Draco saiu do palco, e Ronald o observou, questionando-se se a história dele era realmente verdadeira. Não tivera uma boa impressão do homem que se declarava indevidamente acusado de ladrão.
— Vauxhall, um. Bulstrode, Millicent. 47 anos. Golpeou o marido com uma faca de pão. Nenhuma declaração. O que aconteceu, Milly?
Millicent Bulstrode era uma mulher larga, de cabelos escuros e olhar intimidador. Permaneceu estranhamente quieta, com lábios franzidos e as mãos entrelaçadas. Vestia uma roupa simples e discreta, só que inteiramente manchada de sangue.
— Há um erro em seus apontamentos, senhor – disse ela, olhando diretamente para o chefe dos detetives.
— Ah é?
— Sim. Tenho apenas 42 anos.
— Compreendo. Desculpe, Milly. – disse o homem, com leve ironia.
— E tem mais uma coisa.
— E o que seria, Milly?
— Não lhe dei liberdade para me chamar de Milly. Apenas meus amigos próximos e parentes me chamam assim – respondeu ela com voz grossa. — Meu nome é Millicent.
— Ah, claro, Millicent... Mas diga-me, por que esfaqueou seu marido?
A expressão calma de Millicent desapareceu, dando lugar a uma outra, completamente irada. Ela esqueceu-se que estava diante da polícia e perdeu a cabeça, berrando a pelos pulmões que não ia discutir seus problemas conjugais na frente de estranhos e que tinha apenas arranhado o marido. Dois policiais uniformizados apareceram e a carregaram para fora do palco.
E assim prosseguiu o reconhecimento.
No final da sessão, Black e Weasley saíram e se dirigiram para o carro do Distrito que estavam usando.
— Nenhum vigarista... – comentou Sirius.
— Estes reconhecimentos são uma perda de tempo – Ronald ponderou enquanto abria a porta. — O que você achou daqueles dois bastardos bonitões?
Sirius deu de ombros.
— Vamos lá, Ron. É melhor voltar para a delegacia.

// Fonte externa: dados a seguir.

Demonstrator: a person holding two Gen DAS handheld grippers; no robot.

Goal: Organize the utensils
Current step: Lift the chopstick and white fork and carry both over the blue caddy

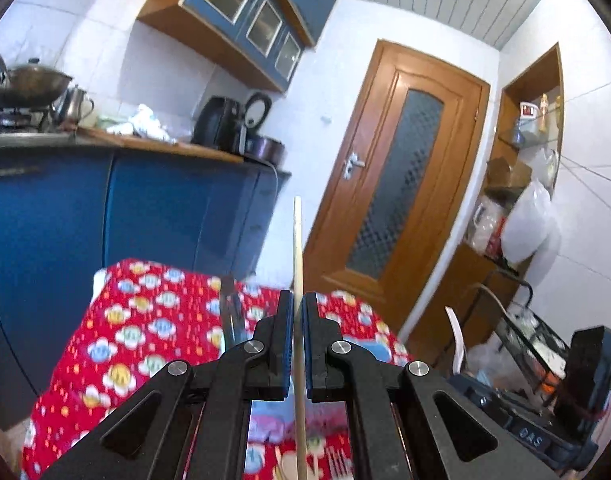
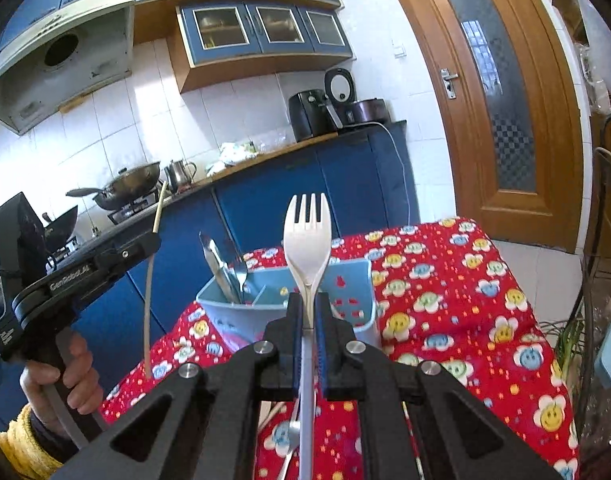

Os dois bastardos bonitões tinham se saído muito bem. Douglas Summers foi considerado culpado e pagou sua fiança e os estragos feitos no bar. Draco Malfoy foi considerado inocente. Ambos estavam em liberdade, perambulando pela cidade.
* * *
Ronald Weasley costumava pressentir confusões e sabia que uma estava começando.
Normalmente ele e Hermione Granger se davam bem. Costumavam discutir muito, mas quem garante que o caminho do verdadeiro amor é sempre fácil? De fato, considerando-se os problemas iniciais do namoro, a coisa até que ia indo muito bem. Ron tivera dificuldades no começo para convencer Hermione a não ser tão certinha e reprimida e deixar fluir a atração que sentia por ele. Com o tempo, ele conseguira convencê-la. Passaram por um tempo de adaptação e rapidamente se viram envolvidos pela velha lenda vigarista do namoro sério, da formalidade do noivado. Naquela altura do relacionamento, os dois estavam bem, isto é, desde que conseguissem superar mais aquele obstáculo. Ronald finalmente contara a data de suas férias.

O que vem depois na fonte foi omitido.